This is what I figured out. (In this example the MetaAttribute is a string, but would be an ID to the MetaAttribute Table)
SELECT * FROM [Document]
WHERE ID IN (SELECT documentId FROM [MetaData]
WHERE ((MetaAttribute = 'Name' AND MetaValue = 'John')
OR (MetaAttribute = 'CustomerId' and MetaValue = '5'))
GROUP BY [documentId]
HAVING Count(1) = 2)
Here I need to ask if the Name = 'John' and CustomerId = 5. I do that by finding all records that have Name = 'John' and CustomerId = '5' and the Group it on the documentId and count number of items in the group. If I got 2 then both Name = 'John' and CustomerId = '5' is true for this search. Return the documentId and use that to retrive information about the document, like the document archive storage id.
There should be a better SQL statement for this isn't there?
So my question is. Is there a better approche than these 2. Is the EAV-pattern so bad that I should stick with the first approche and have a Freaked out DBA and "ten millions of indexes"

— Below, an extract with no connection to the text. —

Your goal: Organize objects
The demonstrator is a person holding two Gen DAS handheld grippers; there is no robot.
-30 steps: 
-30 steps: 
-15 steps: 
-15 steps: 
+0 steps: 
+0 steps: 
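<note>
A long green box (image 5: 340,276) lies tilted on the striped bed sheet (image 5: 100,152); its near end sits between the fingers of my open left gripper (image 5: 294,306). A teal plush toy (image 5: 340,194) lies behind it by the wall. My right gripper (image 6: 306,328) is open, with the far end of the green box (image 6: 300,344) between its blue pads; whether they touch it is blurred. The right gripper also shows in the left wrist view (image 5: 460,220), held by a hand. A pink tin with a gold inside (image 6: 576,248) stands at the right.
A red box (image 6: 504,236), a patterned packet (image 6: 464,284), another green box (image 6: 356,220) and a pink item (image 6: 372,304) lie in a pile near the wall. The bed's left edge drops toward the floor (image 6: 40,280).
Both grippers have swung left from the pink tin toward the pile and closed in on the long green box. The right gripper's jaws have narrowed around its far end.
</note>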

We are talking about a system that will have around 10-20 millions of new records each month, and contain data for at least 3 years.... So the tables will be preatty big and good indexes are neccasary for performance.
Best Regards
Magnus
The EAV model is appealing if you have unbounded attributes--that is, anyone can set up anything as an attribute. However, it sounds from your description that this is not the case--the possible document attributes come from a known and fairly limited set. If this is the case, routine normalization suggests the following:
-- One per document
CREATE TABLE Document
(
DocumentId -- primary key
,DocumentType
,<etc>
)
-- One per "type" of document
CREATE TABLE DocumentType
(
DocumentTypeId -- pirmary key
,Name
)
-- One per possible document attribute.
-- Note that multiple document types can reference the same attribute
CREATE TABLE DocumentAttributes
(
AttributeId -- primary key
,Name
)
-- This lists which attributes are used by a given type
CREATE TABLE DocumentTypeAttributes
(
DocumentTypeId
,AttributeId
-- compound primary key on both columns
-- foeign keys on both columns
)
-- This contains the final association of document and attributes
CREATE TABLE DocumentAttributeValues
(
DocumentId
,AttributeId
,Value
-- compound primary key on DocumentId, AttributeId
-- foeign keys on both columns ot their respective parent tables
)
A tighter model with more robust keys could be implemented to ensure at the database level that an attribute cannot be assigned to a document with an “inappropriate” type.
Queries have to use joins, but (presumably) only the Documents and DocumentAttributes tables will ever be large. An index on on (AttributeId + Value) facilitiate lookups by attribute type, and depending on cardinality an index on (Value + AttributeId) could make searches for specific attributes quite efficient.
(Edit)
Ooh, clever, I created two tables with the same name. I've renamed the last one to DocumentAttributeValues. (Free advice is clearly worth what you paid for it!)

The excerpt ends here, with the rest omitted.